═════ SOURCE DATA ═════

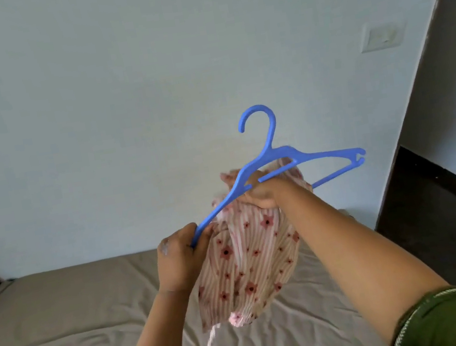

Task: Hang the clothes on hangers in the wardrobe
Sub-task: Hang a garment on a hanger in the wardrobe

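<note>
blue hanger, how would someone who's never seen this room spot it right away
Above the brown bed, in front of the pale wall, both hands hold up a floral garment. The blue hanger sits at its top, left hand on one end, the only bright blue thing here.

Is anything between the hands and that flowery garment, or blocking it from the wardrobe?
Nothing separates them: the right hand grips the garment and hanger together, and the left hand holds the hanger's end. No wardrobe is in view, so that path cannot be judged.
</note>
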`<action>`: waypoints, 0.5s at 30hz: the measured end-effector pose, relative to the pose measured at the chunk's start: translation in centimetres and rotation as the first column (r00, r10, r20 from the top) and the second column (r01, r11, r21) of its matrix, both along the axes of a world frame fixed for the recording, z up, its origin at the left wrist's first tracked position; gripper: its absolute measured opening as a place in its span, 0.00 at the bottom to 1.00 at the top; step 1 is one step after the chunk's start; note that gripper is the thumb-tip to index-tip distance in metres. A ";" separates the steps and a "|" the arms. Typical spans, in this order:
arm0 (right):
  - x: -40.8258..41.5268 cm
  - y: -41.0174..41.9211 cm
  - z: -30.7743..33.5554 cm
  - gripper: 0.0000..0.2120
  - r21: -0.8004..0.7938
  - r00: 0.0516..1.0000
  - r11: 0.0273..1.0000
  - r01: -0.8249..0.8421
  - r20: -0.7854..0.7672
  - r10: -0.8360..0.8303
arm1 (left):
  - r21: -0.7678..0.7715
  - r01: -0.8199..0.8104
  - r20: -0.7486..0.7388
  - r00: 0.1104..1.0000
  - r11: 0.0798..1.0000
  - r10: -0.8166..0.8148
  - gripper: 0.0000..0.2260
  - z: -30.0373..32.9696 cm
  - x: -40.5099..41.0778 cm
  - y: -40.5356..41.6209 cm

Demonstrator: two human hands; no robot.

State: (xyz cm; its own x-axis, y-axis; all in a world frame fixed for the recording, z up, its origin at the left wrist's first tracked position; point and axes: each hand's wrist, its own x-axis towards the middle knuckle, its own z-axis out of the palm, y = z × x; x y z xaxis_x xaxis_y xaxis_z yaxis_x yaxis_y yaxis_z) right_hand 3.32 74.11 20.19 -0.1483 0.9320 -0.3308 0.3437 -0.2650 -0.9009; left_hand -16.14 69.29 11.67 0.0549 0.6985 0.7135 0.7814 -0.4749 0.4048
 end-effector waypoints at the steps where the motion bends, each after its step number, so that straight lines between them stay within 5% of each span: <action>1: 0.7 0.0 -0.6 0.18 0.000 0.994 0.994 -0.105 0.037 0.105 | -0.049 -0.006 0.028 1.000 0.999 0.007 0.22 -0.5 0.0 0.2; 2: 1.1 -0.2 -0.9 0.18 0.002 0.947 0.977 -0.212 0.248 0.205 | -0.077 -0.025 0.034 0.999 0.997 0.028 0.23 -0.7 0.0 0.2; 4: 2.5 -0.3 -2.3 0.22 -0.067 0.615 0.949 -0.309 0.747 0.253 | -0.154 -0.079 0.038 0.996 0.985 0.086 0.24 -1.7 -0.2 0.4; 5: 3.7 -0.3 -3.4 0.22 -0.023 0.477 0.946 -0.322 0.860 0.183 | -0.207 -0.096 0.043 0.993 0.974 0.107 0.25 -2.2 -0.4 0.5; 6: 4.8 -0.7 -4.4 0.21 0.115 0.509 0.938 -0.328 0.858 0.073 | -0.250 -0.099 0.067 0.991 0.963 0.119 0.25 -2.7 -0.6 0.5; 8: 6.9 -1.5 -6.5 0.12 0.575 0.830 0.810 -0.112 0.502 -0.242 | -0.290 -0.090 0.151 0.979 0.953 0.139 0.25 -3.3 -1.0 0.6; 9: 7.7 -1.8 -7.6 0.08 0.763 0.874 0.634 0.125 0.217 -0.435 | -0.300 -0.084 0.189 0.971 0.950 0.145 0.25 -3.4 -1.2 0.7; 11: 8.7 -2.4 -9.1 0.09 0.808 0.722 0.343 0.478 -0.140 -0.678 | -0.297 -0.066 0.222 0.966 0.953 0.136 0.25 -3.2 -1.3 0.9; 12: 8.8 -2.5 -9.5 0.14 0.724 0.685 0.374 0.579 -0.184 -0.705 | -0.291 -0.058 0.228 0.965 0.955 0.128 0.25 -3.0 -1.2 1.0; 15: 7.6 -1.6 -10.4 0.31 0.322 0.832 0.767 0.554 -0.186 -0.523 | -0.276 -0.051 0.229 0.966 0.960 0.117 0.25 -2.4 -0.9 1.1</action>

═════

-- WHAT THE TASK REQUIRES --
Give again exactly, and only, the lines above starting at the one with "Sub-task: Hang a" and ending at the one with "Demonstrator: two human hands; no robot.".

-- OUTPUT --
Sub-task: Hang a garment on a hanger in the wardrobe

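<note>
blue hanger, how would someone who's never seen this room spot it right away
Above the brown bed, in front of the pale wall, both hands hold up a floral garment. The blue hanger sits at its top, left hand on one end, the only bright blue thing here.

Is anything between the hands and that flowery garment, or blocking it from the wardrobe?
Nothing separates them: the right hand grips the garment and hanger together, and the left hand holds the hanger's end. No wardrobe is in view, so that path cannot be judged.
</note>
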`<action>`: waypoints, 0.5s at 30hz: the measured end-effector pose, relative to the pose measured at the chunk's start: translation in centimetres and rotation as the first column (r00, r10, r20 from the top) and the second column (r01, r11, r21) of its matrix, both along the axes of a world frame fixed for the recording, z up, its origin at the left wrist's first tracked position; gripper: its absolute measured opening as a place in its span, 0.00 at the bottom to 1.00 at the top; step 1 is one step after the chunk's start; note that gripper is the thumb-tip to index-tip distance in metres. A ";" separates the steps and a "|" the arms. Typical spans, in this order:
arm0 (right):
  - x: -40.8258..41.5268 cm
  - y: -41.0174..41.9211 cm
  - z: -30.7743..33.5554 cm
  - gripper: 0.0000..0.2120
  - r21: -0.8004..0.7938
  - r00: 0.0516..1.0000
  - r11: 0.0273..1.0000
  - r01: -0.8249..0.8421
  - r20: -0.7854..0.7672
  - r10: -0.8360..0.8303
arm1 (left):
  - r21: -0.7678..0.7715
  - r01: -0.8199..0.8104
  - r20: -0.7486..0.7388
  - r00: 0.1104..1.0000
  - r11: 0.0798..1.0000
  - r10: -0.8166..0.8148
  - gripper: 0.0000..0.2260
  - z: -30.0373..32.9696 cm
  - x: -40.5099..41.0778 cm
  - y: -40.5356..41.6209 cm

Demonstrator: two human hands; no robot.

The exercise is complete as it stands.